Our data come from the Michigan Department of Health and Human Services (MDHHS) birth certificate database of all births to women residing in Michigan, and for this study specifically in Wayne, Oakland, and Macomb Counties in 2017-2022.
Measures
Hispanic identification was measured by a binary “yes” “no” response from the birth certificate. Race, also from the birth certificate, was coded into 20 categories, which are listed in the Appendix. We collapsed the 20 categories into five: White, Black, Asian/Pacific Islanders, Multiple Races, and Other Race, grouped as shown in the Appendix. Grouping them into these general categories of similar characteristics simplifies the analysis while still providing relevant results. Other Race is a catchall phrase selected by those who don’t find any of the options provided adequately represent their identity, meaning the races represented in Other Race may be different between the different geographic areas. In the four areas in this study, over 90% of those identifying as Hispanic were identified as White or Other Race.
Results
We started our exploration by asking whether there are differences in ethnicity-race combinations among the four areas. We also wanted to know whether the ethnicity-race combinations changed systematically over the years 2017-2022. The four charts below show only the percentages for those mothers identifying as Hispanic and either White or Other Race.
Figure 1.

Click to view figure 1 as a table
Detroit Hispanic Mothers’ White and Other Race Identification, 2017-2022 | 2017 | 2018 | 2019 | 2020 | 2021 | 2022 |
Hispanic and White |
22% | 33% | 27% | 31% | 34% | 38% |
Hispanic and Other Race |
71% | 60% | 67% | 62% | 61% | 58% |
In these charts the green bar represents the percentage of mothers identifying as Hispanic who were identified as Other Race. Clearly, Other Race is the predominant category for Detroit, although the percentage identified as White (orange bar) gained on it in the most recent years.
Figure 2.

Click to view figure 2 as a table
Out-Wayne County Hispanic Mothers’ White and Other Race Identification, 2017-2022 | 2017 | 2018 | 2019 | 2020 | 2021 | 2022 |
Hispanic and White |
51% | 55% | 53% | 44% | 52% | 53% |
Hispanic and Other Race |
42% | 40% | 41% | 47% | 43% | 41% |
In Out-Wayne County, about half of the Hispanic mothers identify as White with around 40-43% Other Race.
Figure 3.

Click to view figure 3 as a table
Oakland County Hispanic Mothers’ White and Other Race Identification, 2017-2022 | 2017 | 2018 | 2019 | 2020 | 2021 | 2022 |
Hispanic and White |
57% | 57% | 58% | 65% | 71% | 69% |
Hispanic and Other Race |
39% | 39% | 36% | 29% | 24% | 26% |
In Oakland County, more Hispanic mothers were identified as White than as Other Race, with the gap growing from 18 percentage points in 2017 to 47 points in 2021.
Figure 4.

Click to view figure 4 as a table
Macomb County Hispanic Mothers’ White and Other Race Identification, 2017-2022 | 2017 | 2018 | 2019 | 2020 | 2021 | 2022 |
Hispanic and White |
64% | 68% | 58% | 69% | 69% | 73% |
Hispanic and Other Race |
29% | 26% | 35% | 19% | 24% | 19% |
Of the four areas, Macomb County’s percentages varied more than those of the other three areas. Except for 2019, mothers identifying as Hispanic also identified as White ranged from 64% to 73%.

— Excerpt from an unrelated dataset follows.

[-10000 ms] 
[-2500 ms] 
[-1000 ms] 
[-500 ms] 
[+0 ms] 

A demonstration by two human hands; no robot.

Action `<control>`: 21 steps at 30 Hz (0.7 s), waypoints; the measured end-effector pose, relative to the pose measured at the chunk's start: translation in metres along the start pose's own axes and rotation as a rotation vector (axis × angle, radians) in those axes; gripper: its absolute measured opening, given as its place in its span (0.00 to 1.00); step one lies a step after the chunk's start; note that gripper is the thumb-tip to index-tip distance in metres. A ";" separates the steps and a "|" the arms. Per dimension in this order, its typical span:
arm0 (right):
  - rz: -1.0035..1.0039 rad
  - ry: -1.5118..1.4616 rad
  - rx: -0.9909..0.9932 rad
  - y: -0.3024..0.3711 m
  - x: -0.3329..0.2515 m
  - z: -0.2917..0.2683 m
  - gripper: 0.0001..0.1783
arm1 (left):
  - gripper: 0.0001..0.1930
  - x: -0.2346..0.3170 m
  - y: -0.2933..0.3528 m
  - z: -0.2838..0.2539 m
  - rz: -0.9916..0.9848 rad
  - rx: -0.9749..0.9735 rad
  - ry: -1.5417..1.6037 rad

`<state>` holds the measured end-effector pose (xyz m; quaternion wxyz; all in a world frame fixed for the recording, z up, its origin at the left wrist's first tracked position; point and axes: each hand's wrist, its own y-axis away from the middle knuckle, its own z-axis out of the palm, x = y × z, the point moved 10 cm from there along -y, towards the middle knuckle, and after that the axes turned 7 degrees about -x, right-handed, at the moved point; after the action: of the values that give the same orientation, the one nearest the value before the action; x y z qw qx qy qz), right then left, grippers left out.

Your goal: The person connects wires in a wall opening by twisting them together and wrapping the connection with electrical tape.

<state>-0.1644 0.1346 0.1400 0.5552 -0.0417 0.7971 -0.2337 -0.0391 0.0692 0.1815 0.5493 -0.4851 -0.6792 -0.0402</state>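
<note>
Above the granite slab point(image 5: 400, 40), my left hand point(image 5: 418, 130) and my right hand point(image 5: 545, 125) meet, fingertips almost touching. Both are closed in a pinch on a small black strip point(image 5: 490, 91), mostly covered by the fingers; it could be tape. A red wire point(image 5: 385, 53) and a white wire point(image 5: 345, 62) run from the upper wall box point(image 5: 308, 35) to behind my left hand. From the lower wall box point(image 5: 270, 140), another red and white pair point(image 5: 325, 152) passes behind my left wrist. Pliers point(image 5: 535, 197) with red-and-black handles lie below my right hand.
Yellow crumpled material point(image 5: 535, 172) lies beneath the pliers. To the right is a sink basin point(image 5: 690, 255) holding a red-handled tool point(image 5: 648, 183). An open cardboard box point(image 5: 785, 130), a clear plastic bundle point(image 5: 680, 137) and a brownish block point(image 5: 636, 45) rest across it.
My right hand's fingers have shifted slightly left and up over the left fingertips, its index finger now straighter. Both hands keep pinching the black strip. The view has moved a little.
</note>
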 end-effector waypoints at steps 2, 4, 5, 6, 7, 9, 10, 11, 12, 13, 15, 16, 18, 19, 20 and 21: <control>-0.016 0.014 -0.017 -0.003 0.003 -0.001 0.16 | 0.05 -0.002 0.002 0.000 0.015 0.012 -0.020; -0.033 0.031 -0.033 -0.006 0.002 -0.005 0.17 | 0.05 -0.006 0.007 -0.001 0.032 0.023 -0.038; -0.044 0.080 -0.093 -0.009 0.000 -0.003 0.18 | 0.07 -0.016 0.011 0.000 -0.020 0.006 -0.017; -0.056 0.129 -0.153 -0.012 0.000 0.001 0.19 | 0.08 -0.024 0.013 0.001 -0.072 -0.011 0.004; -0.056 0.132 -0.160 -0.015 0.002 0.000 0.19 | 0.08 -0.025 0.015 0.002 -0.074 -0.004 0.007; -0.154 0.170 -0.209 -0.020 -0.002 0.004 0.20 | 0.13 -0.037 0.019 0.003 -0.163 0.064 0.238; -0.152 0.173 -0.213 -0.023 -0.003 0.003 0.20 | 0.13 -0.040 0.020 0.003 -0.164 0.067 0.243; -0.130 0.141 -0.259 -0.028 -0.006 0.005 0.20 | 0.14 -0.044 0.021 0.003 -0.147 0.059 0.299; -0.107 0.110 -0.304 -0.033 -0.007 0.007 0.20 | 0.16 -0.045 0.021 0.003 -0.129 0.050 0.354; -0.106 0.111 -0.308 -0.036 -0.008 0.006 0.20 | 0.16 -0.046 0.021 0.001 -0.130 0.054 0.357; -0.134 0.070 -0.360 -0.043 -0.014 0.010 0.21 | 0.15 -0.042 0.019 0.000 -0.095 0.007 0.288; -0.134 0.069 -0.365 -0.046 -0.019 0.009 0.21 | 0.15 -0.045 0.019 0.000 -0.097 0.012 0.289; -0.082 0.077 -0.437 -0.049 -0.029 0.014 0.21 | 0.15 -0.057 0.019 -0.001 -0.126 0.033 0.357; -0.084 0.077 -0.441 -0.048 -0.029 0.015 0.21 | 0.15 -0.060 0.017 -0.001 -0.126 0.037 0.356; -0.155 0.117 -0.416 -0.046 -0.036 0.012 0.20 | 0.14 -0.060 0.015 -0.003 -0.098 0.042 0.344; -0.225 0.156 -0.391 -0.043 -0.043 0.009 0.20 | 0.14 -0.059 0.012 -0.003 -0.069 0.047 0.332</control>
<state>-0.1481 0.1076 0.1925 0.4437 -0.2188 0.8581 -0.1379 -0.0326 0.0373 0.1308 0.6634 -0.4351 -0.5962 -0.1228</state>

To answer the first question of whether the four areas differ in the combination of race and ethnicity, the data clearly show differences. Within each of the four areas have the ethnicity-race combinations changed systematically over the years 2017-2022? The answer appears to be “yes” for Detroit and Oakland County. In both geographies, the percentage of birthing mothers identifying as Hispanic who were also identified as White generally increased as the percentage of Other Race declined. In Detroit, the percentage of White rose from a low of 22% in 2017 to 38% in 2022. In Oakland County, it rose from 57% in 2017 to 71% in 2021 before declining to 66% in 2022.
Discussion
While it’s tempting to trumpet these findings, emphasizing those of Detroit and Oakland County, as insights into Hispanic identity, there are multiple reasons to be cautious.

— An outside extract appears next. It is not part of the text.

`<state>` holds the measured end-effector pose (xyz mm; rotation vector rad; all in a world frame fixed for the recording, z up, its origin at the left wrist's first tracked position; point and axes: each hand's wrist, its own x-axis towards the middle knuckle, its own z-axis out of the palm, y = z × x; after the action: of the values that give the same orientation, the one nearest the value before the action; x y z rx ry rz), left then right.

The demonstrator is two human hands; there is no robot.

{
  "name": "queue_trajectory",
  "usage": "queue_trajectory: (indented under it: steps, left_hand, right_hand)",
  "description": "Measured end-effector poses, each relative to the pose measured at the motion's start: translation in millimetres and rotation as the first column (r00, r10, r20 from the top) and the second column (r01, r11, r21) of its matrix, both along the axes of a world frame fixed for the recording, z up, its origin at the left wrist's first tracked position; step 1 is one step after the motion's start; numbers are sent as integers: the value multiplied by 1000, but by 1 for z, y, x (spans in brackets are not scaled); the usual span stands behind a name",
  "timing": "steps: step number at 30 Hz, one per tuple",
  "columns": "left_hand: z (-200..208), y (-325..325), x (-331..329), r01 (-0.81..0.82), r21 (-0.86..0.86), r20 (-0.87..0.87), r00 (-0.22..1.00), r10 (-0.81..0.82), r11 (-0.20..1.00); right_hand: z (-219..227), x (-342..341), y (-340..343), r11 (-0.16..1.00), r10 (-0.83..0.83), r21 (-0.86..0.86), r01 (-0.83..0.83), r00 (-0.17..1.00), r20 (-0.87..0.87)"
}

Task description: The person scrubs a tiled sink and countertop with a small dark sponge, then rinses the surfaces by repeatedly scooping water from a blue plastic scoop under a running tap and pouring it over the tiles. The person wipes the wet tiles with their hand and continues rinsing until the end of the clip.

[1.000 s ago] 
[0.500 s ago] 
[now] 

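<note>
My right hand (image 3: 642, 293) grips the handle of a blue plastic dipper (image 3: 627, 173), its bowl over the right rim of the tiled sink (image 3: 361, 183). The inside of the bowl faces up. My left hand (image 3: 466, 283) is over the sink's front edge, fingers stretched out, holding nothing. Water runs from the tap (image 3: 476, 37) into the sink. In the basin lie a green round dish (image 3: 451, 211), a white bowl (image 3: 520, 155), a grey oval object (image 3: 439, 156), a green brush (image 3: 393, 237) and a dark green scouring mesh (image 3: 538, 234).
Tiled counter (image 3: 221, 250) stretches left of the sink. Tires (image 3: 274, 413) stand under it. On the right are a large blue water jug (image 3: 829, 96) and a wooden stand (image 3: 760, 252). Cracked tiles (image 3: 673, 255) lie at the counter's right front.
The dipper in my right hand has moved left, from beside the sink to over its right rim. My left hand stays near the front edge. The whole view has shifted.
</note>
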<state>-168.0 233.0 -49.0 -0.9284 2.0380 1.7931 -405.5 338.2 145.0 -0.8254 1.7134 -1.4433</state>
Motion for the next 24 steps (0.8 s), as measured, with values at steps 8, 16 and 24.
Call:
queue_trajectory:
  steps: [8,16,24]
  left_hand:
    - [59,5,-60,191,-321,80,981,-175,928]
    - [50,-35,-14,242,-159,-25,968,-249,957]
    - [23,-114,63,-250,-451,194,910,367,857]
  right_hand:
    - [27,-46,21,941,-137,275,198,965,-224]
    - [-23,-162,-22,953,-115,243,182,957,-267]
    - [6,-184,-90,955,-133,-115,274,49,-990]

- The data from birth certificates were not collected to address the question of Hispanic identity or for research purposes but for administrative purposes. Hospitals, where most babies in the United States are born, have staff whose responsibility it is to gather information from the parents that they don’t have from other sources. Race is a particularly slippery concept. Do the 20 categories of race as coded in the birth certificate data accurately reflect individuals’ conceptions of their race? How often is race decided not by parents but by hospital staff? Are race and ethnicity even distinct concepts? Without certainty around these questions and collection methods, we should be cautious when using these data.

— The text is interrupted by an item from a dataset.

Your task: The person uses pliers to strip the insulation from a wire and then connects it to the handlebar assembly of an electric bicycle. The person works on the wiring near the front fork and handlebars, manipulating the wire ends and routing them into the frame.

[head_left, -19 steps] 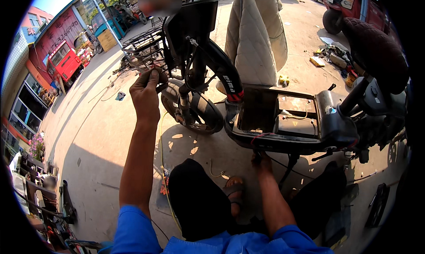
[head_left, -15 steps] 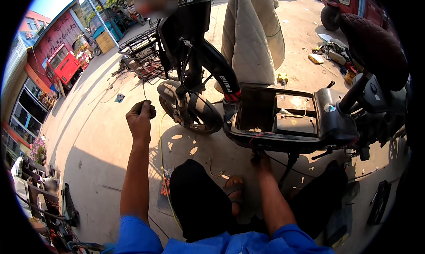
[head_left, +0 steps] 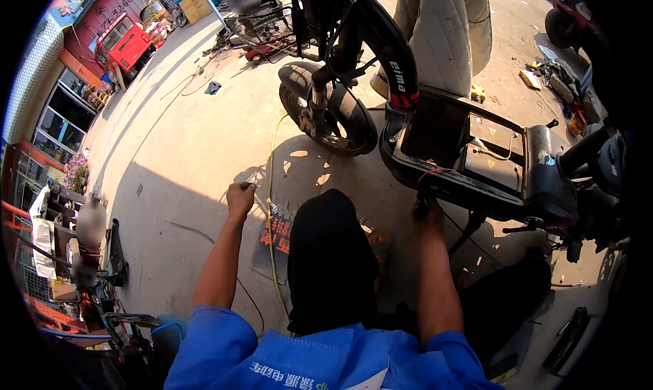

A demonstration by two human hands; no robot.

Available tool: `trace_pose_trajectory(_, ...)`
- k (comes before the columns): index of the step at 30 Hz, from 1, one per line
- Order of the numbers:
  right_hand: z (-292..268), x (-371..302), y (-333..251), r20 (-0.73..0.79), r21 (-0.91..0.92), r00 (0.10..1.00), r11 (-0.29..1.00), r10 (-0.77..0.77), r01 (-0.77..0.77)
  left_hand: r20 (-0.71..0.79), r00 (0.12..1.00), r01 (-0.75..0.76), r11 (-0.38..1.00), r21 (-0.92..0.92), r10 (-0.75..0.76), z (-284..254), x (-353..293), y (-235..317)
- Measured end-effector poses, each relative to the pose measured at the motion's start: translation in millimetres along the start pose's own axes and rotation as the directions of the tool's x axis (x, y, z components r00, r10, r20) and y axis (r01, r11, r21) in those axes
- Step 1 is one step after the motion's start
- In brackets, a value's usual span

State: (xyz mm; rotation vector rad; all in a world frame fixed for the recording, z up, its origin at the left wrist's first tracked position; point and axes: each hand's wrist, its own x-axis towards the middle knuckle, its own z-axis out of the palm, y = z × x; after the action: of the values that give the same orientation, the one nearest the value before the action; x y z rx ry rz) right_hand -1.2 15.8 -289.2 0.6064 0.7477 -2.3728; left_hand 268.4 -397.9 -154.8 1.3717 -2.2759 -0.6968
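Note:
My left hand (head_left: 240,199) is closed in the air over the shaded ground, left of my knee; whatever thin thing its fingers may pinch is too small to make out. My right hand (head_left: 428,216) reaches up to the lower near edge of a black electric scooter's floor section (head_left: 469,189). Its fingers are curled in deep shadow, and what they grip is hidden. A red wire (head_left: 435,171) loops over that edge just above this hand. Behind it, the open compartment shows batteries (head_left: 488,160) with a pale cable on top. The front wheel (head_left: 340,128) stands between my hands, farther off.
A yellow hose (head_left: 272,179) runs along the ground past a dark printed board (head_left: 264,250). A dark cable (head_left: 235,271) lies by my left forearm. Scrap parts (head_left: 75,254) are heaped at far left. A quilted cover (head_left: 439,43) hangs beyond the scooter.
My left hand has come down and nearer, away from beside the front wheel. My right hand stays at the floor section's edge. The view has shifted, so the scooter appears farther right and higher.

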Motion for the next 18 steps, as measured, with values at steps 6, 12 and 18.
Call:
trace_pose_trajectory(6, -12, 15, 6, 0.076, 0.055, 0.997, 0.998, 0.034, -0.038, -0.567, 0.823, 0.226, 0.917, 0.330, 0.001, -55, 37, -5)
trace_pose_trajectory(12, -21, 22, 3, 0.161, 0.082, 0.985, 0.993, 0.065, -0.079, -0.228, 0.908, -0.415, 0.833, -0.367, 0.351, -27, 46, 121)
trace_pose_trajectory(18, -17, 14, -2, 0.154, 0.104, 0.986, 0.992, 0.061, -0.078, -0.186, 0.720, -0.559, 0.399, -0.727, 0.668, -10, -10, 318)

To that point, the Census Bureau has collapsed race and ethnicity into a single question for the 2030 census instead of asking about Hispanic or Latino origin as a separate ethnicity question. Additionally, the Census and Office of Management and Budget have approved adding a new race-ethnicity category labeled Middle Eastern or North African (MENA), with a deadline for the specifics set for 2027. This category would join the other major categories of White; Black or African American; Hispanic or Latino; Asian; American Indian or Alaska Native; and Native Hawaiian or Pacific Islander. According to the Office of Management and Budget, its engagement with the MENA and Hispanic/Latino communities has shown “the need for demographic and socioeconomic statistics about its population to inform policy decisions, health research, civil rights monitoring and enforcement, and many other needs.” - While the race-ethnicity combinations differed among the four geographical areas we cannot assume that the combinations within each area are fixed and static or that the Hispanic population in Southeast Michigan is static. What has been happening with that population? Is it growing and if so, where? Are people identifying as Hispanic moving from Detroit to Out-Wayne County, Oakland County, and Macomb County? Are trends different for younger and older people who identify as Hispanic?
- Disaggregating (or breaking down) geographies may reveal important differences. People identifying as Hispanic in northern Oakland County may differ from those identifying as Hispanic in southern Oakland County.
Related: Gaining Insight by disaggregating geographic areas - The data for this study covered the years 2017-2022. The trends in Detroit and Oakland County looked fairly convincing, but that was only six years of data, including three years of the COVID pandemic. Will the trends hold up when we add the data from 2012-2016? This is an important question that will be answered in a subsequent blog post.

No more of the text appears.